In der Halle war die Leiche niedergelegt. Horst hielt bei ihr die Totenwacht.

Unwirklich war ihm noch alles. Wie trunken machte ihn der Schmerz. Seine Fieber taumelten wie in den Visionen einer Dichtung.

So umgeisterte ihn alles, was er mit Lona erlebt hatte — seit der ersten Stunde, da sie sich fanden. Wie er sie das schöne, böse Raubtier sich nannte, in der Versammlung — als sie zum Sprunge gegen Herrn Borkhus sich duckte, den Zerbrecher ihres jungen Glücks. Wie sie ihre überhitzte Schulmeinung ihm ins Gesicht sprühte: deutsch ist mir ein zu unwesentlicher Begriff! Blieb sie in der Öde solcher Verstiegenheit? Fing sie nicht an, auf ihre heimatlichen Wurzeln sich zu besinnen? Langsam — Geduld mußte man mit ihr haben —

Als er aus der Kirchhofshaft sie befreite, da starrte sie noch in Waffen gegen ihn. Aber wie der alte Lud dann ihr Wesen ihm gedeutet hatte — je mehr er sie begriff, um so näher rückte sie ihm, um so näher rückte er ihr. Was sie auf der Landarbeiterversammlung sprach, Klänge aus der Tiefe, die in ihm widerhallten. Und wie sie beide bei Lud sich fanden, sich etwas zu sagen und zu geben hatten — bis sie in der großen Offenbarung ihres Orgelspiels mit allem, was in ihrer Seele flutete und brauste und kämpfte, verzweifelte und zum Licht sich aufbäumte, mit den schmerzvoll heiligen Feuern ihrer Seele ihn überwältigte.

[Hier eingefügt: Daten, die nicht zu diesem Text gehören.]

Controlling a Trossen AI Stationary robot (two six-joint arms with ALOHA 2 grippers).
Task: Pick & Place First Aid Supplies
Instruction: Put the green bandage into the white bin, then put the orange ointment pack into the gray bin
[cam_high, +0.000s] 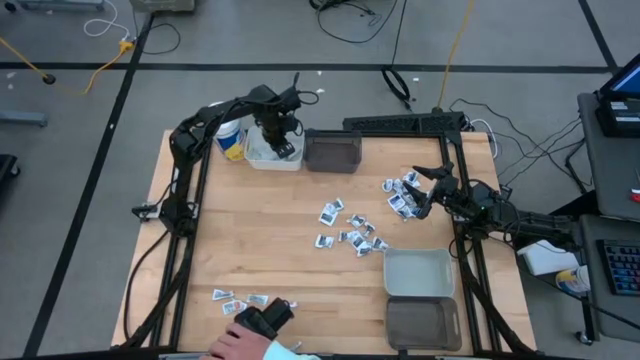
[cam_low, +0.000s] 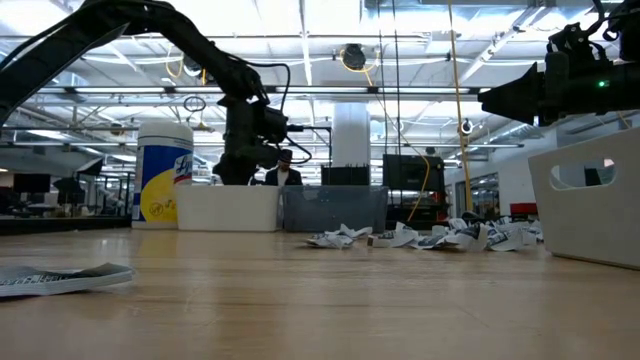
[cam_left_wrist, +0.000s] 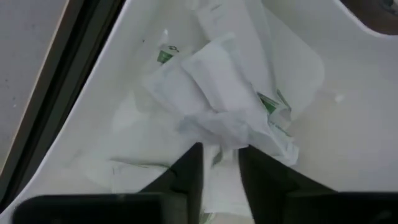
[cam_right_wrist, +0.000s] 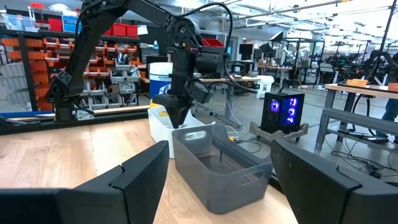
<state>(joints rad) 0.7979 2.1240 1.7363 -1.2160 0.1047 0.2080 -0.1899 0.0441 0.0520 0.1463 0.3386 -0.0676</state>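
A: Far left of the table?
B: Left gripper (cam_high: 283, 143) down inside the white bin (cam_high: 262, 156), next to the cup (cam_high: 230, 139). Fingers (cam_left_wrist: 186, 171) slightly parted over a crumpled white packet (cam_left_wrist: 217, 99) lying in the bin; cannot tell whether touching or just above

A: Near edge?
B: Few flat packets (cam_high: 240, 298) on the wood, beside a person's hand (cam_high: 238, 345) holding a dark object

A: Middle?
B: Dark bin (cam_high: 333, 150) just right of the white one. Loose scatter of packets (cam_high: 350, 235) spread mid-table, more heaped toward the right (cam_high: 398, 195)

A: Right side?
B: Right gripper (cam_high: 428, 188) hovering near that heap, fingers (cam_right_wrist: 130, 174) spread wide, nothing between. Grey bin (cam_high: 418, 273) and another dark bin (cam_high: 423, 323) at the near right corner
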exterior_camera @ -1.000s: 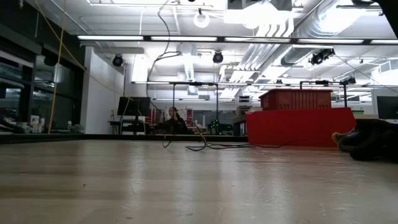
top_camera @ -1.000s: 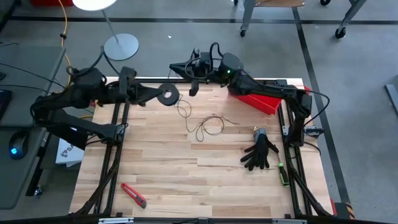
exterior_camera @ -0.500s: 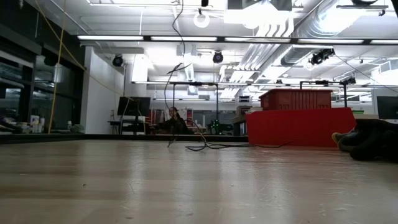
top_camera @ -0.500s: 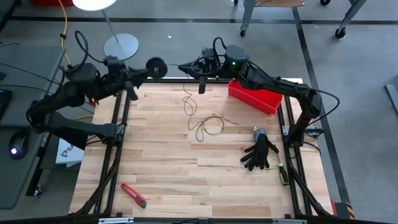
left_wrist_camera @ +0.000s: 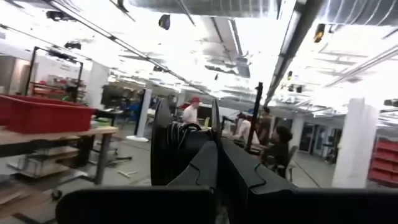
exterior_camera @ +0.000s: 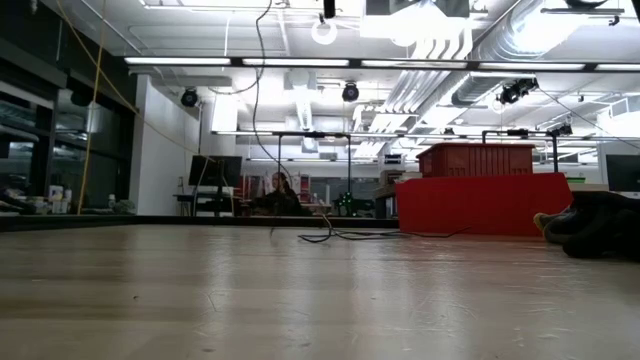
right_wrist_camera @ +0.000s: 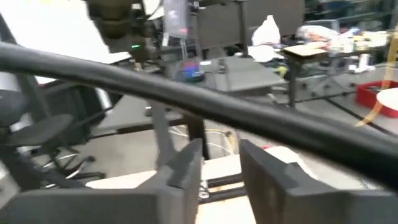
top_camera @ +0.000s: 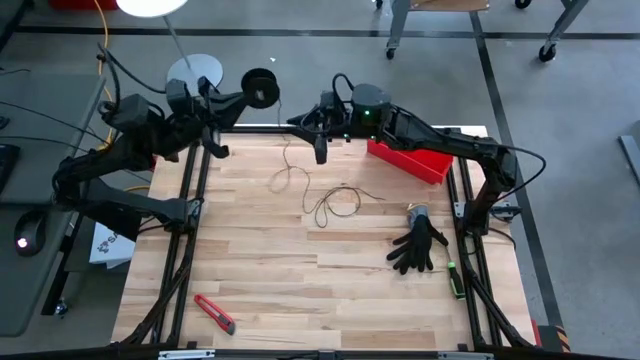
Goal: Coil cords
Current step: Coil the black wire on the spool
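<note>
A small round black spool point(top_camera: 261, 88) hangs in the air just past the table's far left edge, with my left gripper point(top_camera: 240, 98) shut on it. The thin dark cord point(top_camera: 335, 203) lies in loose loops on the wooden table. One strand of it point(exterior_camera: 258, 110) rises from the loops and leaves the low view at the top. My right gripper point(top_camera: 305, 128) is level above the far edge, to the right of the spool. It is open point(right_wrist_camera: 219, 171), and I see nothing between its fingers. My left gripper pinches one flange of the spool point(left_wrist_camera: 214, 134) between its two fingers point(left_wrist_camera: 198, 171), at the flange's rim. The spool point(left_wrist_camera: 180, 146) shows edge-on beyond the fingertips, its wound core beside them. It is lifted clear of the table.
A red bin point(top_camera: 415, 160) stands at the far right. A black glove point(top_camera: 418, 245) lies in front of it, a green tool point(top_camera: 455, 280) at the right edge and a red cutter point(top_camera: 215, 313) near the front left. A lamp base point(top_camera: 195, 72) stands beyond the far edge.
My left gripper has carried the spool from over the table's far edge up and out past that edge, and its wrist has rolled. The cord's raised strand has shifted with it, while the loops on the table have stayed put. My right gripper has tipped to level.
</note>
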You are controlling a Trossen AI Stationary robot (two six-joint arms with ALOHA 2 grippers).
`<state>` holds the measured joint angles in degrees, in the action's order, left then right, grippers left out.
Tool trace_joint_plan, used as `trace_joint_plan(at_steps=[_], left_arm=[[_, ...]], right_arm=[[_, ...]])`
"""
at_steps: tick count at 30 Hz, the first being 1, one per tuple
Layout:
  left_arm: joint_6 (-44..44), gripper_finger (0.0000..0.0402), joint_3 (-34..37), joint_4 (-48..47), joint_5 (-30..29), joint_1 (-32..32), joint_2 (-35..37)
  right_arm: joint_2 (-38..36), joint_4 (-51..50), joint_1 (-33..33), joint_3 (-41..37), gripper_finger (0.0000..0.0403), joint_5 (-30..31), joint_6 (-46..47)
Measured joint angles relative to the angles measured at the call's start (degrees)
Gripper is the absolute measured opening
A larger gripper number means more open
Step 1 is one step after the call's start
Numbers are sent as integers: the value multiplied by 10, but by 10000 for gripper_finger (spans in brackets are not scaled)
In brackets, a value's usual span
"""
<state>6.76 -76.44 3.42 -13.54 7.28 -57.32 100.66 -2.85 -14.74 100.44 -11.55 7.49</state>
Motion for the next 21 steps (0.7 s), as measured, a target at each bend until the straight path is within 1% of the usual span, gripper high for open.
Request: trace_joint_plan(at_steps=[2,4,7,11,18,21], left_arm=[[0,0,1,15,2,-4,-3],[-4,1,1,30,1,-7,-1],[-10,1,0,47,1,-8,0],[-13,1,1,50,1,-8,-4],[-9,1,0,67,1,-8,-20],[-9,1,1,72,1,-8,-25]], right_arm=[[0,-2,3,0,142,17,0],[0,-1,7,0,165,21,0],[0,-1,11,0,184,20,2],[0,-3,20,0,188,13,3],[3,-8,21,0,188,16,-31],[3,-7,21,0,176,17,-35]])
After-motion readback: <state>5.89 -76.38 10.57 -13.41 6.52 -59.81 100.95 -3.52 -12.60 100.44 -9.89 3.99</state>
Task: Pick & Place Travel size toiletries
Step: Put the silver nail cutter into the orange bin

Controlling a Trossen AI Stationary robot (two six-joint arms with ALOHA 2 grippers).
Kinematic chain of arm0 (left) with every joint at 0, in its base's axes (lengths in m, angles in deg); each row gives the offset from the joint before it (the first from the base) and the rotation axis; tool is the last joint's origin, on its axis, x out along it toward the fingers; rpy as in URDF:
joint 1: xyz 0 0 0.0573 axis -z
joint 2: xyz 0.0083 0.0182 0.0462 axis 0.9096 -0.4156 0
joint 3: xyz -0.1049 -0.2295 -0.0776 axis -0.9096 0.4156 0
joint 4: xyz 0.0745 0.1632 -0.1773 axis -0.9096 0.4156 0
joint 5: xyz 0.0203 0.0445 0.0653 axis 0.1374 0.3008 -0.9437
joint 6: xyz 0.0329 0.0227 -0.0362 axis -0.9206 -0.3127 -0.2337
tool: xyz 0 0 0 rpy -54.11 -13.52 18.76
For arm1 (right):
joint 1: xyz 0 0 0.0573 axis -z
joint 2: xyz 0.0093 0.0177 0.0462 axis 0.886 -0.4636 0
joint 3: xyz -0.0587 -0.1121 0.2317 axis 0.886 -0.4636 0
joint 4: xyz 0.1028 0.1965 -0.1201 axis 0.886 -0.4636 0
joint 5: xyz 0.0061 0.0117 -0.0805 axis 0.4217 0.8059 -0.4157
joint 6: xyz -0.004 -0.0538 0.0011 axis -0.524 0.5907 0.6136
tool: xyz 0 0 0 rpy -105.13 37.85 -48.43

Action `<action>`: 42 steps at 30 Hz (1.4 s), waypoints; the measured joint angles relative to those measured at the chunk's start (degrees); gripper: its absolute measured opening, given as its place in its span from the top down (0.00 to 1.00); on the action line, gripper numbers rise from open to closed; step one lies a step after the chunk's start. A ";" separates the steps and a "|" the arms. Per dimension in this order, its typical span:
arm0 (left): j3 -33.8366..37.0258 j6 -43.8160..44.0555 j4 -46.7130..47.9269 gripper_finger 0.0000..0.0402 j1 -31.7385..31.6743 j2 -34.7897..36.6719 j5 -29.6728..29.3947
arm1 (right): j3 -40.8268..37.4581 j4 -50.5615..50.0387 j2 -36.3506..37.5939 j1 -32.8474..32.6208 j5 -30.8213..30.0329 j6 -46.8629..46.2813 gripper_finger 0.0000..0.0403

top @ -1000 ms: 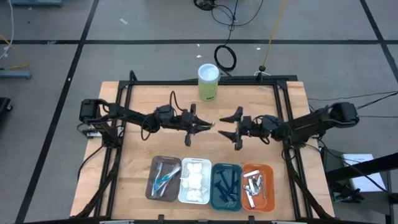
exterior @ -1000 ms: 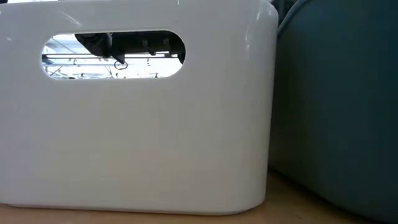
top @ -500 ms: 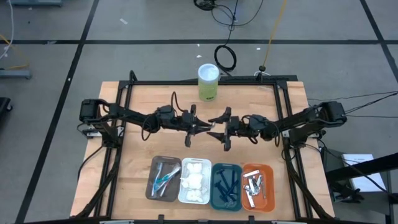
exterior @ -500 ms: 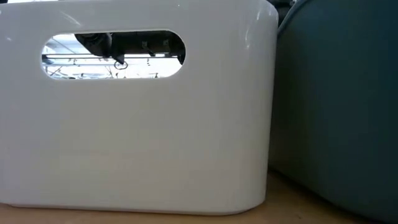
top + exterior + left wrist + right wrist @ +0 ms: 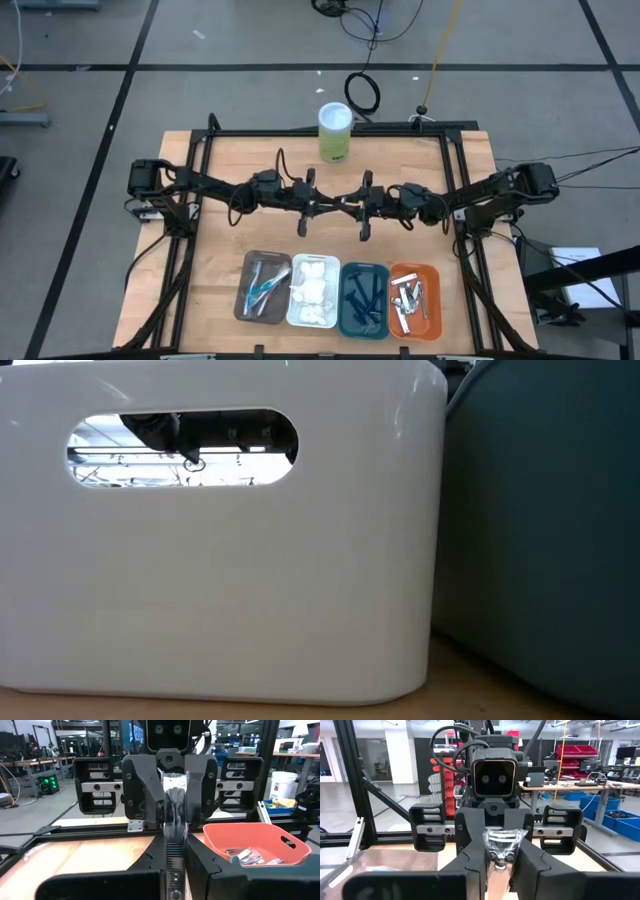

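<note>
Above the bench (image 5: pixel 230 235) my left tool (image 5: pixel 322 205) and right tool (image 5: pixel 352 207) both clench one clear-wrapped item (image 5: pixel 174 795); trays look mostly filled.

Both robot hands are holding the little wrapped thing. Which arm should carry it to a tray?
Probably the right. The left gripper and right gripper both pinch the clear-wrapped item mid-table. It looks shiny, and the orange tray of silver tools lies on the right arm's side.
</note>
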 joint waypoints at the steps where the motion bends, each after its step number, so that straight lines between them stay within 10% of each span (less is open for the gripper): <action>1: 0.01 0.00 0.02 0.94 0.00 0.00 -0.10 | 0.00 -0.38 0.02 0.06 -0.01 0.10 0.88; 6: 0.04 2.67 1.34 0.88 0.43 0.45 -7.01 | 0.00 -2.51 0.30 1.33 0.08 -1.10 0.88; 15: -8.94 -1.07 34.21 0.41 4.15 9.43 -22.39 | -0.07 -19.01 10.75 2.29 2.19 -1.71 0.88; 21: -10.60 -5.33 40.89 0.24 3.36 16.04 -26.62 | -0.07 -35.69 22.98 -1.95 14.71 -10.69 0.88; 28: -10.47 -1.44 47.47 0.22 -2.05 16.45 -28.41 | -0.04 -50.00 31.43 -17.27 21.69 -25.02 0.88; 42: -10.38 4.98 49.94 0.30 -3.55 14.64 -28.34 | -0.07 -67.30 25.46 -42.17 -0.62 -53.30 0.87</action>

Du suchtest den Weg, der Dir verschüttet war — Du fandest ihn über Trümmer, einen schmalen Pfad — ich durfte die Hand Dir entgegenstrecken, Du wolltest sie ergreifen —

Und jetzt abgestürzt — zerschmettert — zerbrochen —

Und nicht mehr rollten die Bilder an ihm vorüber, wie Szenen eines Schauspiels, das ihm als Zuschauer den Atem versetzte — die Wirklichkeit riß ihn aus dem Rausch der Todesnähe, das Leben, sein Leben packte ihn an — ein Teil von seinem Leben war ihr Tod. Ein Teil von ihm war mit ihr gestorben.

„Lona“ — er umspannte ihre kalten, welken Finger. Vor ein paar Stunden hatte er sie noch gehalten — wie pulsten sie in seiner Hand, wie pochte ihr Blut an das seine! Jetzt ist der große Abgrund zwischen uns, über den nur die Todesfittiche tragen. Und Du bist auf der geistigen Seite.

Du blasse Lona — nicht mehr das schöne, böse Raubtier — o nein — ein schöner, guter, verklärter Geist — nicht mehr ans Irdische gefesselt, nicht mehr dem Körper verhaftet, jetzt hast Du Dir das Jenseits erobert, das Dich so quälte. Jetzt sind die Schleier gefallen, die Geheimnisse enthüllt — jetzt siehst Du den Sinn der Welt. Des Lebens! Des Lebens vor dem Leben. Des Lebens nach dem Sterben.